Both the natural and the supernatural are evident in Christ’s conception and incarnation. St. Thomas emphasized the elevated need for the natural so that we might avoid the heresy of thinking that Christ’s humanity was not real due to its wholly supernatural origin.

And [as] Augustine says (Ep. ad Volus. cxxxvii): “If Almighty God had created a man formed otherwise than in a mother’s womb, and had suddenly produced him to sight … would He not have strengthened an erroneous opinion, and made it impossible for us to believe that He had become a true man? … But now, He, the mediator between God and man, has so shown Himself, that, uniting both natures in the unity of one Person, He has given a dignity to ordinary by extraordinary things, and tempered the extraordinary by the ordinary.”

So it was fitting that Christ should be born of a woman, Mary, so as not to lose the natural in the supernatural, but that both the natural (because He is true man) and the supernatural (because He is true God) should balance and complete each other.

Thirdly, … the first man was made from the “slime of the earth,” without the concurrence of man or woman: Eve was made of man but not of woman: [though since], other men are made from both man and woman. So [it] …. remained as it were proper to Christ, that He should be made of a woman without the concurrence of a man.

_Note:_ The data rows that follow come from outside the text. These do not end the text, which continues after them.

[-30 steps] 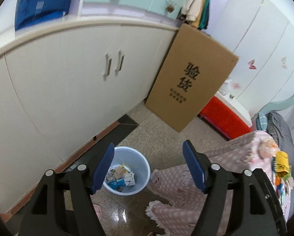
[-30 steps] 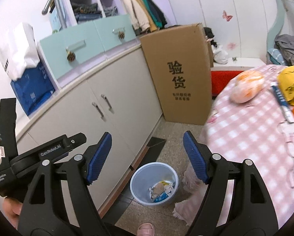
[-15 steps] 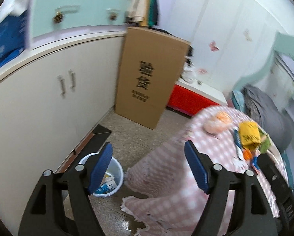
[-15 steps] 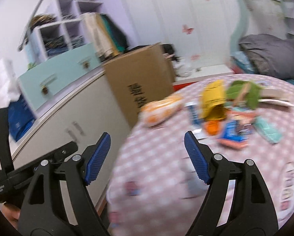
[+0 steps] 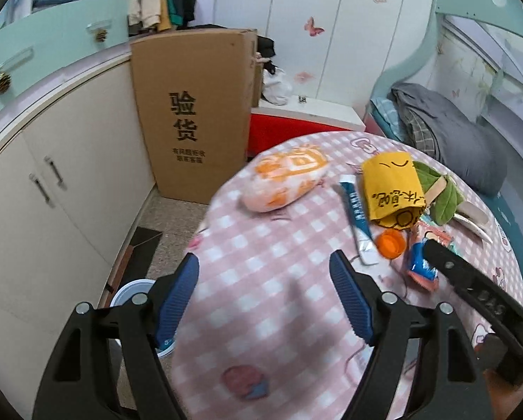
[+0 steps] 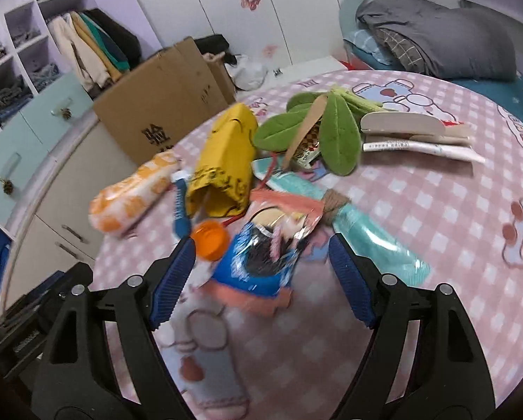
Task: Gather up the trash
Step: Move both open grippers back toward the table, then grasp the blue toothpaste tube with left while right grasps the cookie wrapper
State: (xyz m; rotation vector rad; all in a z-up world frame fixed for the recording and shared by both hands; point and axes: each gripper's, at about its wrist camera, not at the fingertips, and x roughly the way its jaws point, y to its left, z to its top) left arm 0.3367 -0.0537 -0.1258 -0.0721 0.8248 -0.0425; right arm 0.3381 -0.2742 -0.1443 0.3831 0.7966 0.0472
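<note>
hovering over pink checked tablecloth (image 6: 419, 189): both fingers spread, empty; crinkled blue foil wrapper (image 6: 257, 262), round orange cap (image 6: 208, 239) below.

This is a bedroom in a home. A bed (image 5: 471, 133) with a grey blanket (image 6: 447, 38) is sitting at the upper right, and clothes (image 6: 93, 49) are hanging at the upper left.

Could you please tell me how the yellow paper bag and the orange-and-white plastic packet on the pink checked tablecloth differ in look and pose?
The yellow paper bag is boxy, creased and plain yellow with black writing; the orange-and-white plastic packet is rounded, puffy and patterned. The bag's near end gapes open, while the packet looks sealed. The bag touches the pile of other rubbish; the packet lies apart, nearer the table's edge. Both lie on their sides on the pink checked tablecloth.
</note>
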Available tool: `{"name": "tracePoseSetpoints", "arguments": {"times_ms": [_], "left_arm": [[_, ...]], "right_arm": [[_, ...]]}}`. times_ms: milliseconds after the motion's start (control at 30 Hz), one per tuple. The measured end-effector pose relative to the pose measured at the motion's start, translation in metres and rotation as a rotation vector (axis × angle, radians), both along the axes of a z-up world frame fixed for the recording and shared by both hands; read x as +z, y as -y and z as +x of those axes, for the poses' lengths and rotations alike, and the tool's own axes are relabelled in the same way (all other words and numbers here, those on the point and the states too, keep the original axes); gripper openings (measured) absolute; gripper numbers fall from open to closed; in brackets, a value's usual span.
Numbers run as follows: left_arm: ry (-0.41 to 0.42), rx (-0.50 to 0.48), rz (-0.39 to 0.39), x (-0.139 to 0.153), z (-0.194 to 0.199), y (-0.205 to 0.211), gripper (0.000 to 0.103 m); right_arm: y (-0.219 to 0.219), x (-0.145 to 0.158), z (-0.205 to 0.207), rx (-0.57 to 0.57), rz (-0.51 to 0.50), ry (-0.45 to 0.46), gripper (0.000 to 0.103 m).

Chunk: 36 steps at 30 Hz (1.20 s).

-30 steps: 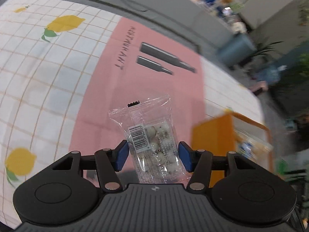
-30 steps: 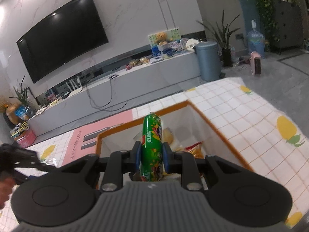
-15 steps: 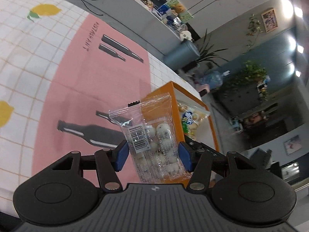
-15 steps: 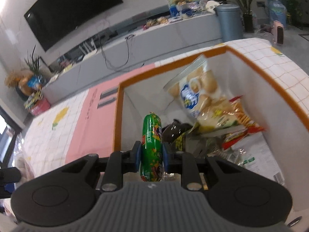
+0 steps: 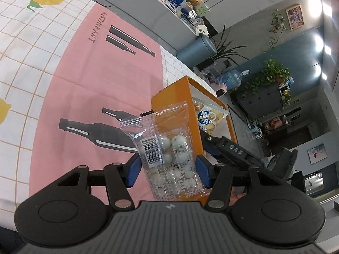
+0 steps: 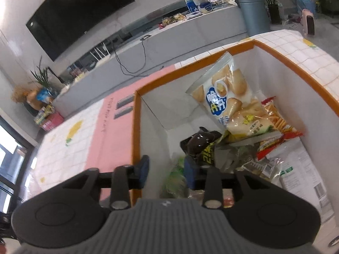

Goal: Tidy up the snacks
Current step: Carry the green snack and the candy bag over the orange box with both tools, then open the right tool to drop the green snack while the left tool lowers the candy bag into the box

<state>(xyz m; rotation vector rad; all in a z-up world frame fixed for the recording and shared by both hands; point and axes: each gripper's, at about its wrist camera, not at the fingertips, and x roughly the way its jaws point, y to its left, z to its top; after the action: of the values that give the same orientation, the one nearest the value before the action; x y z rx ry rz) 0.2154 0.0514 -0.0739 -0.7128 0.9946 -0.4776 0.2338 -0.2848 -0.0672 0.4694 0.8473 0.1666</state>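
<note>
Pink mat [image 5: 89, 67] | left gripper [image 5: 167, 170] clamps candy bag [image 5: 167, 158] | right gripper [image 6: 166, 170] released over box [image 6: 136, 127], blurry green snack [image 6: 174, 182] apparently below

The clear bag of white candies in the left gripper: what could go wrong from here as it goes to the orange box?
1. The right gripper, open, hangs over the orange box; the left gripper could bump it.
2. The clear candy bag sticks out far past the blue pads and may catch the orange rim.
3. The tall blue-and-white snack bag leans on the wall and may topple if hit.
</note>
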Motion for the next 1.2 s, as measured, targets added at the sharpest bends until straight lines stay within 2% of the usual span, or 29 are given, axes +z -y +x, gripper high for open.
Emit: {"name": "tracePoseSetpoints", "arguments": {"times_ms": [33,100,233,400,467,633,767,933,1067,1200], "left_arm": [[0.004,0.001,0.001,0.001,-0.002,0.002,0.064],[0.016,0.004,-0.001,0.005,-0.003,0.005,0.064],[0.036,-0.013,0.003,0.015,-0.005,0.018,0.064],[0.049,-0.032,0.008,0.026,-0.004,0.045,0.064],[0.042,-0.035,-0.005,0.029,-0.001,0.059,0.064],[0.072,-0.091,-0.043,0.039,0.007,0.102,0.064],[0.074,-0.12,-0.051,0.041,0.015,0.126,0.064],[0.05,-0.14,0.025,0.034,0.031,0.153,0.063],[0.082,-0.167,0.168,0.032,0.039,0.18,0.063],[0.079,-0.154,0.23,0.029,0.055,0.198,0.063]], "right_arm": [[0.001,0.003,-0.002,-0.001,0.002,0.012,0.04],[0.006,0.013,-0.008,-0.015,0.0,0.05,0.049],[0.028,0.034,-0.021,-0.079,0.015,0.125,0.052],[0.063,0.054,-0.039,-0.169,0.042,0.205,0.053],[0.072,0.063,-0.047,-0.208,0.007,0.25,0.054],[0.093,0.071,-0.055,-0.217,0.008,0.291,0.054],[0.099,0.078,-0.063,-0.208,-0.04,0.332,0.055],[0.121,0.082,-0.075,-0.248,-0.004,0.364,0.055],[0.139,0.078,-0.081,-0.304,0.02,0.343,0.055],[0.154,0.074,-0.085,-0.343,0.028,0.322,0.055]]}}
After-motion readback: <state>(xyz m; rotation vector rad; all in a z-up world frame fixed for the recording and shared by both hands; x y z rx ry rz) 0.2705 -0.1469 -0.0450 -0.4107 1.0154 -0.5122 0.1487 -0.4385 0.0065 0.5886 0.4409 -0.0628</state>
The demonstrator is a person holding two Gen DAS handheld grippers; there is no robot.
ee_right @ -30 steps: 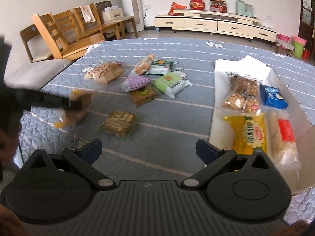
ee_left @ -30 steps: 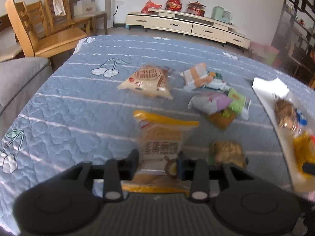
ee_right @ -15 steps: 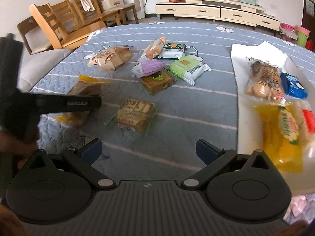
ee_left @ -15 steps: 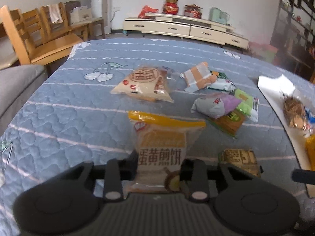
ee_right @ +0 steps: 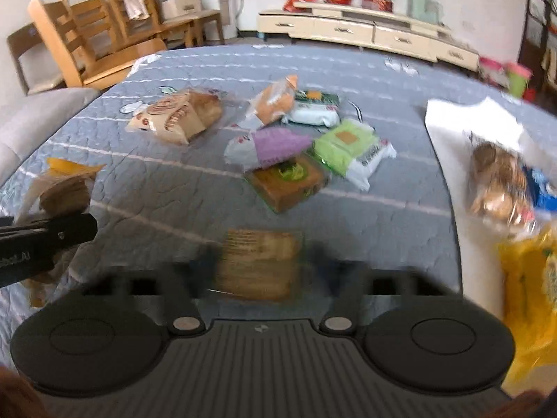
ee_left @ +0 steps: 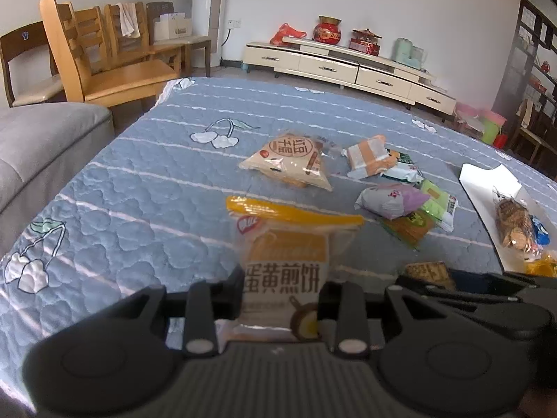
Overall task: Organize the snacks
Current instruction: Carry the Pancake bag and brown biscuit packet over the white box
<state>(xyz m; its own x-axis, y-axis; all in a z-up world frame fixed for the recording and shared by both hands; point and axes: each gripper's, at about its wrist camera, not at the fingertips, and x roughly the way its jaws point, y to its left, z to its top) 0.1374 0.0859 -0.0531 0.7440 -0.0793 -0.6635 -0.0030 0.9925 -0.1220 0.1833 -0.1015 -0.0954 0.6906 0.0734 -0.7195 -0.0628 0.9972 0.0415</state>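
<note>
My left gripper [ee_left: 280,292] is shut on a clear cookie packet with a yellow top band [ee_left: 285,261], held upright above the blue quilted bed [ee_left: 139,191]. The right wrist view shows this packet [ee_right: 66,188] at the far left. In that blurred view my right gripper [ee_right: 261,268] has its jaws closing around a flat brown cracker packet [ee_right: 259,264] lying on the quilt. A thin gap still shows at the right finger. The left wrist view has the cracker packet [ee_left: 428,271] at lower right.
A white tray [ee_right: 449,132] on the right holds several bagged snacks. Mid-bed lie a beige bread bag [ee_right: 177,115], an orange packet [ee_right: 275,99], a purple packet [ee_right: 275,146], a green packet [ee_right: 348,146] and a brown box [ee_right: 292,181]. Wooden chairs [ee_left: 104,62] stand beyond the bed's far left corner.
My right gripper moved forward and down over the cracker packet, and its wide jaws narrowed around it. My left gripper tightened on the yellow-topped packet and shifted slightly.
</note>
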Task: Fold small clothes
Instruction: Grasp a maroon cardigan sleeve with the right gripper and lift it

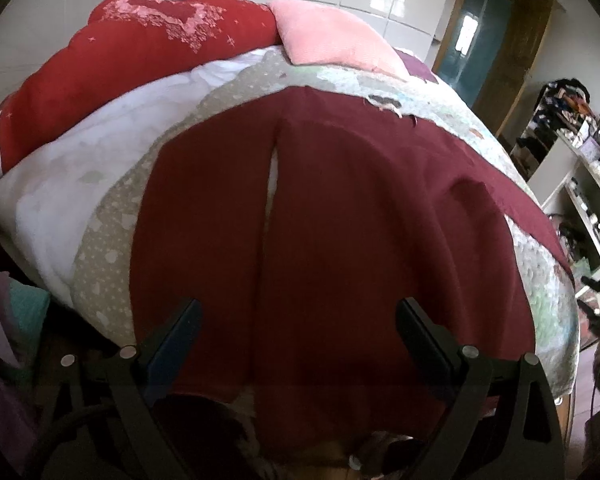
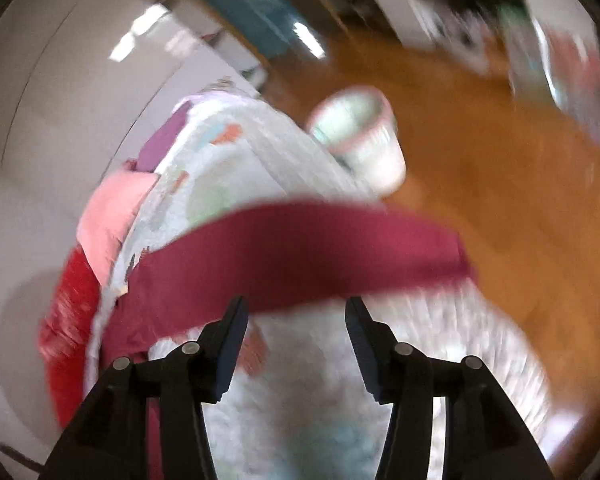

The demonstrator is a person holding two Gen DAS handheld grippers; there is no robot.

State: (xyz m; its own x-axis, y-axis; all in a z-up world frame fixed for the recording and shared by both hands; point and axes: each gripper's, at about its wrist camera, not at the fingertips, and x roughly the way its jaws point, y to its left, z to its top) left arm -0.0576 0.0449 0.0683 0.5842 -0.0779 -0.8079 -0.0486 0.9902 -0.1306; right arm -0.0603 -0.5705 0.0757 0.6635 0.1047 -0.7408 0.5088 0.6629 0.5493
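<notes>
A dark maroon garment (image 1: 340,208) lies spread flat on the bed's patterned quilt (image 1: 112,220), with a narrow slit running down its middle. My left gripper (image 1: 298,312) is open and empty, its jaws wide apart just above the garment's near part. In the blurred right wrist view, a maroon band of the same garment (image 2: 300,252) crosses the quilt (image 2: 228,168). My right gripper (image 2: 296,312) is open and empty, close to the band's near edge.
A red embroidered cushion (image 1: 140,64) and a pink pillow (image 1: 332,36) lie at the bed's far end. White shelves (image 1: 580,184) with clutter stand to the right. A pale basket (image 2: 360,136) stands on the orange-brown floor (image 2: 500,184) beside the bed.
</notes>
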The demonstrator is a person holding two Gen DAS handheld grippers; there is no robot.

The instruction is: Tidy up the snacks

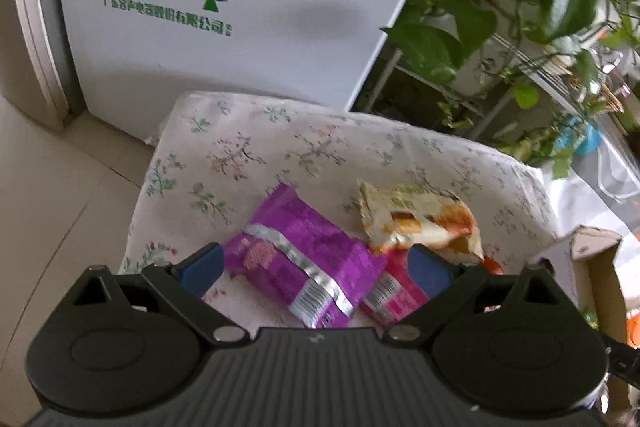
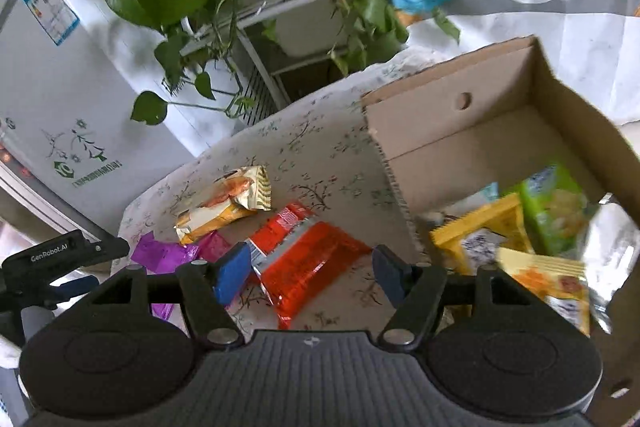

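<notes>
Left gripper (image 1: 316, 263) spread wide over the purple packet (image 1: 296, 259) on the flowered surface (image 1: 240, 147) — right gripper (image 2: 312, 267) released above the red packet (image 2: 308, 263), beside the cardboard box (image 2: 460, 123).

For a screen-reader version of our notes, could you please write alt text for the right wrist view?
The open right gripper hovers over a red snack packet on a floral tablecloth. An open cardboard box to its right holds yellow and green packets. A cream-and-orange packet and a purple packet lie to the left, with houseplants behind.
</notes>
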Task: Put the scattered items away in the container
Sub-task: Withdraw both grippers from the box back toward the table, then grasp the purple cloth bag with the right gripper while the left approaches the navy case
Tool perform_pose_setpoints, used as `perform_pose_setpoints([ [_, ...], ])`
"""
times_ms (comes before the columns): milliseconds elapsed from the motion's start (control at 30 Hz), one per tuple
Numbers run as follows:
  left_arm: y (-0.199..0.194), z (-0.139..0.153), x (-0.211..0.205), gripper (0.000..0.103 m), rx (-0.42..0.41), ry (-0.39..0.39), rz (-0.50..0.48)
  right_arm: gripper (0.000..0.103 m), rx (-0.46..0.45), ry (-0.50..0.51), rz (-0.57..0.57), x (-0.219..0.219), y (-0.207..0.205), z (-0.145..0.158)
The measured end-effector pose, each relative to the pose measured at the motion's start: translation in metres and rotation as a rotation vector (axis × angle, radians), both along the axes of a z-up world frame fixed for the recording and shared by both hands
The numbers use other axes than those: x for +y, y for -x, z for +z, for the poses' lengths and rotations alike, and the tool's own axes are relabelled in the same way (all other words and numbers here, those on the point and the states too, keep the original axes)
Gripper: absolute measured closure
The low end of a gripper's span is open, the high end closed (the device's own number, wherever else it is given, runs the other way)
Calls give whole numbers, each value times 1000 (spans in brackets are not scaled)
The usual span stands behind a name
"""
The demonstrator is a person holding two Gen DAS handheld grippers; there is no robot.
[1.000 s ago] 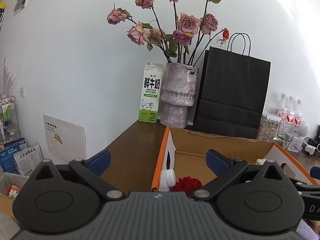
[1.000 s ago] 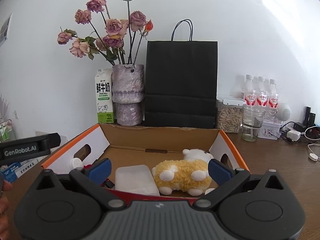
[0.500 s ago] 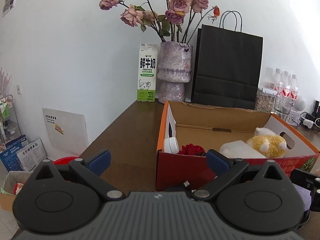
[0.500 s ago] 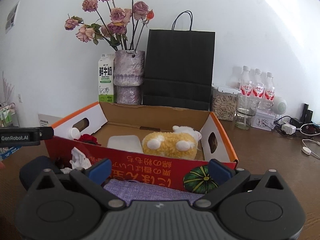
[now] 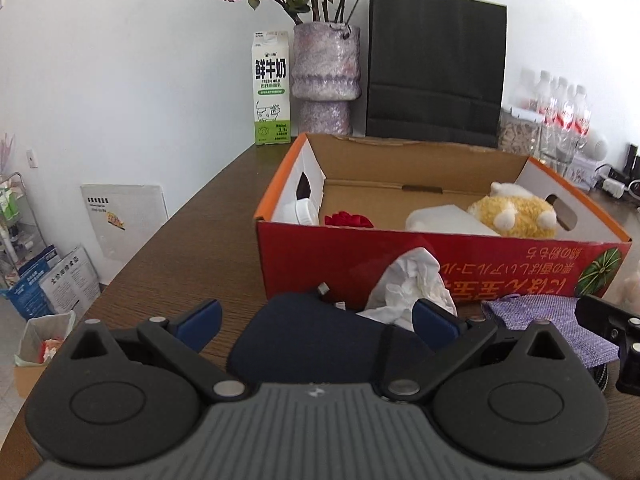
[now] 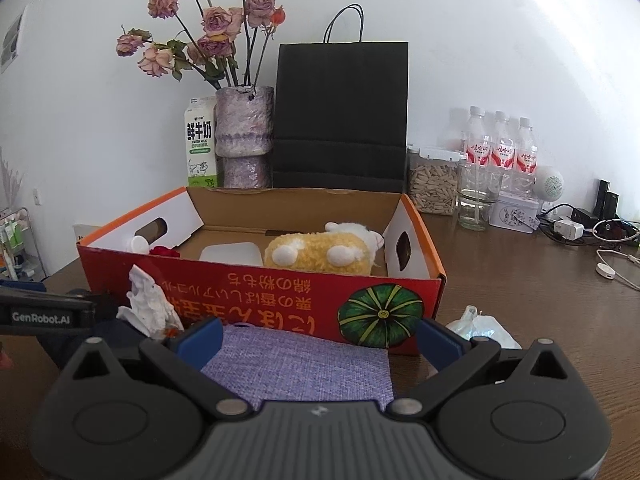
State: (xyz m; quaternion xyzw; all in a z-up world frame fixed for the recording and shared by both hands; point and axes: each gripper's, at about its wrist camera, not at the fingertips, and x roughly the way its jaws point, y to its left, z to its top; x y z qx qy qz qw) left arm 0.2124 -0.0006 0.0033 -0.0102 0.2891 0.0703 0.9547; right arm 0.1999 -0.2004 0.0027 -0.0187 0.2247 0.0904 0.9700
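Observation:
A red and orange cardboard box stands on the brown table. It holds a yellow plush toy, a white container, a red flower and a white bottle. In front of it lie a dark navy pouch, a crumpled white tissue, a purple woven cloth and a clear plastic wrapper. My left gripper is open over the navy pouch. My right gripper is open over the purple cloth.
Behind the box stand a milk carton, a vase of dried roses, a black paper bag, a jar of seeds, a glass, water bottles and cables. The table's left edge drops to the floor.
Both grippers have drawn back and lowered from above the box to the table in front of it. The pouch, tissue and purple cloth have come into view between the fingers.

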Motion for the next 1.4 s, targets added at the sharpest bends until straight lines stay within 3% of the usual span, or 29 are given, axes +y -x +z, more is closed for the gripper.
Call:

In other words, it seems fitting or proper that because Adam and Eve were both created outside of the usual order of things, the New Adam, Christ, would be made in a unique manner. Eve was made without the help of another woman, but was drawn by God directly from the man, Adam. In a kind of balancing parallelism, the New Adam was made by God directly from the woman, Mary, without the help of a man.

St. Thomas seems to point to a kind of poetic balance, not a necessary balance. Saying that something is fitting does not mean that it is necessary or required, only that it is well suited to the situation. On the one hand, something can be fitting because, by it, we humans can more easily understand it. On the other hand, something can be fitting because it best suits God’s own purposes.